Turkey is at a crossroads with regards to its energy future: current government plans foresee decreasing its dependency on gas imports through increased renewable energy capacity, but also with the use of domestic lignite coal, with 32GW currently still in the pipeline. Turkey’s emissions will increase significantly under current policies. In October 2021, Turkey finally ratified the Paris Agreement. It submitted its 2015 INDC as its NDC at that time; however, Turkey will need to submit an updated NDC target to be in line with the Paris Agreement. This first NDC is so weak that it allows GHG emissions to essentially double compared to current levels.
The CAT rates Turkey’s climate targets and policies as “Critically insufficient”. The “Critically Insufficient” rating indicates that Turkey’s climate policies and commitments reflect minimal to no action and are not at all consistent with the Paris Agreement. Under Turkey’s current targets and policies, emissions will continue to rise and are consistent with more than 4°C warming.
Turkey needs to set a more ambitious target for emissions reductions and establish associated policies to cut emissions to get a better rating.
Turkey continues to rely on fossil fuels, even though costs for renewables are at record lows. The Ministry of Energy and Natural Resources announced tenders for coal mines promoting domestic lignite in 2019 and in the same year, commenced construction on the long-delayed 1.3 GW Hunutlu thermal power plant. These developments stand in strong contrast to Turkey’s need to reduce the use of coal in electricity to close to zero by 2030. Meanwhile, the import of liquified natural gas (LNG) reached a record high in 2019, and construction began on Turkey’s first nuclear power plant despite international protest at the inherent risk from earthquakes.
The ongoing reduction in the costs of renewable energy technology and storage means that reliable power can be obtained cost-effectively without resorting to coal-powered generation. In fact, installation costs of solar photovoltaic in Turkey are among the lowest in the world. There is also a slowdown in wind power installations (7.4 GW at the end of 2019), throwing wind energy capacity goals into doubt (20 GW by 2023).

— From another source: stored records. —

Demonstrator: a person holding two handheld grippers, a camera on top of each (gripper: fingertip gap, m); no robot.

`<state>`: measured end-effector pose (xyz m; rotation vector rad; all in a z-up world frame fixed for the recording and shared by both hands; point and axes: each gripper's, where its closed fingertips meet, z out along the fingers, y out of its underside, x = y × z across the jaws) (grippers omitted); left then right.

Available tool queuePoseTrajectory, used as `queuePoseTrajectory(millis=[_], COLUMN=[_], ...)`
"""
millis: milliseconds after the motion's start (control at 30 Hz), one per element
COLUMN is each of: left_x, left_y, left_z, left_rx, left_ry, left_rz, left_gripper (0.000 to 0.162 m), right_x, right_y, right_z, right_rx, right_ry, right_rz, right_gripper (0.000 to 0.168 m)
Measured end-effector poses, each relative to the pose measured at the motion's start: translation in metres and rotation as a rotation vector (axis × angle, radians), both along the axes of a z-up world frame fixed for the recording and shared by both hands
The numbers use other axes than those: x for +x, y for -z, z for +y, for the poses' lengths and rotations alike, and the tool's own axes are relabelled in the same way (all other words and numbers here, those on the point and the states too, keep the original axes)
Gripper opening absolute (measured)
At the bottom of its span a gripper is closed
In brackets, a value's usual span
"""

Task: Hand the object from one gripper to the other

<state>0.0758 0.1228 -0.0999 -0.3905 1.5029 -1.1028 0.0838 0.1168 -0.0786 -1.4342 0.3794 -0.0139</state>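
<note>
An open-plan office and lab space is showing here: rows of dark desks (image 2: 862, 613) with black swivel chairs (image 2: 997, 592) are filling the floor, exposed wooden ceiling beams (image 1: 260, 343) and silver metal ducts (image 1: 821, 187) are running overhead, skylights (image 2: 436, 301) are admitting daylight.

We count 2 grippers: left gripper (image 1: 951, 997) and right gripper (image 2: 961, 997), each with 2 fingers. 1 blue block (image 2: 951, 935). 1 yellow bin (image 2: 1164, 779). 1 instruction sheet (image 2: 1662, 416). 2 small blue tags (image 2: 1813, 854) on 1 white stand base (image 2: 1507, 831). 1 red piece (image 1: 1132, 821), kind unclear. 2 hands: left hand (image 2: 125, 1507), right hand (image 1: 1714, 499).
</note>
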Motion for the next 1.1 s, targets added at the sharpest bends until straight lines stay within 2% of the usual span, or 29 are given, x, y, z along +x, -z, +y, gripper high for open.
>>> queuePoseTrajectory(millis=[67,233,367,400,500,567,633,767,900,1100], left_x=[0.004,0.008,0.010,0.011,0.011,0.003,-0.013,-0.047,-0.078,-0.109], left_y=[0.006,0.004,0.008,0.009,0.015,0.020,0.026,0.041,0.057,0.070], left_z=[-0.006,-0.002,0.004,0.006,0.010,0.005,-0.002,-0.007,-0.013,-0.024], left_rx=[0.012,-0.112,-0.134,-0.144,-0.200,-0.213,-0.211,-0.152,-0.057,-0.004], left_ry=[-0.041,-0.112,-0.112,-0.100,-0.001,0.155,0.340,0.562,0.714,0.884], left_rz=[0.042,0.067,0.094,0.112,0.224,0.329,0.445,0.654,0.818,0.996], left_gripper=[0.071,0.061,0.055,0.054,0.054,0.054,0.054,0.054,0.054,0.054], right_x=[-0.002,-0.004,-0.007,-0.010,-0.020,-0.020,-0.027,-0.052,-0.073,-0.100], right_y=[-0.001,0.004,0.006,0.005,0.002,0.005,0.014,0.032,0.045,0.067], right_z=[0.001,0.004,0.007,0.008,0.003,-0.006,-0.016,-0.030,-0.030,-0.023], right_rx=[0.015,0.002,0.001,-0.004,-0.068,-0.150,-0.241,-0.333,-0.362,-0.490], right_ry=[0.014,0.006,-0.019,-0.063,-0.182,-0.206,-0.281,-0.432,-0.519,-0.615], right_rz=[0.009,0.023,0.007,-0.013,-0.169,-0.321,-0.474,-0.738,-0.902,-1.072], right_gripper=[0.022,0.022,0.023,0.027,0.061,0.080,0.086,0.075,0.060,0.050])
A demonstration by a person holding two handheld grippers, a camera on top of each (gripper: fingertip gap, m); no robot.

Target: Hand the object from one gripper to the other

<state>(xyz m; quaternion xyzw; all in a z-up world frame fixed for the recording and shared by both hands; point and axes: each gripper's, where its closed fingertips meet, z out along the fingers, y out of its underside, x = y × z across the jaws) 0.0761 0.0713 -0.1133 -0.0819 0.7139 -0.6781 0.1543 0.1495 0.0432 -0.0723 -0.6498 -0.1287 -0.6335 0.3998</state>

Aside from the Energy Efficiency Action Plan and renewable energy auctions, Turkey has made little progress on climate action implementation.
Turkey’s policies and action are “Critically insufficient”. The “Critically insufficient” rating indicates that Turkey’s policies and action in 2030 reflect minimal to no action and are not at all consistent with the Paris Agreement’s 1.5°C temperature limit. If all countries were to follow Turkey’s approach, warming would exceed 4°C. Turkey needs to focus on adopting further policies and action to stop its emissions growth and start reducing emissions towards decarbonization.
We rate Turkey’s NDC target as “Critically insufficient” when compared with modelled domestic pathways (“domestic target”). The “Critically insufficient” rating indicates that Turkey’s NDC target in 2030 reflects minimal to no action and is not at all consistent with the Paris Agreement’s 1.5°C temperature limit. If all countries were to follow Turkey’s approach, warming would exceed 4°C.
Turkey is on track to overachieve this target by a wide margin based on our emissions estimate for 2030 under current policies, which further highlights the weakness of this target. Turkey should significantly strengthen its 2030 target when it submits its NDC update.
We also rate Turkey’s NDC target as “Critically insufficient” when compared with its fair share contribution to climate action (“fair share target”). The “Critically insufficient” rating indicates that Turkey’s NDC target reflects minimal to no action and is not at all consistent with the Paris Agreement’s 1.5°C temperature limit. Turkey’s target is not in line with any interpretation of a fair approach to meeting the Paris Agreement’s 1.5°C limit. If all countries were to follow Turkey’s approach, warming would exceed 4°C.
We do not assess Turkey’s climate finance.
Turkey announced a net zero by 2053 target in September 2021. We evaluate Turkey’s net zero target as incomplete, as few details are available.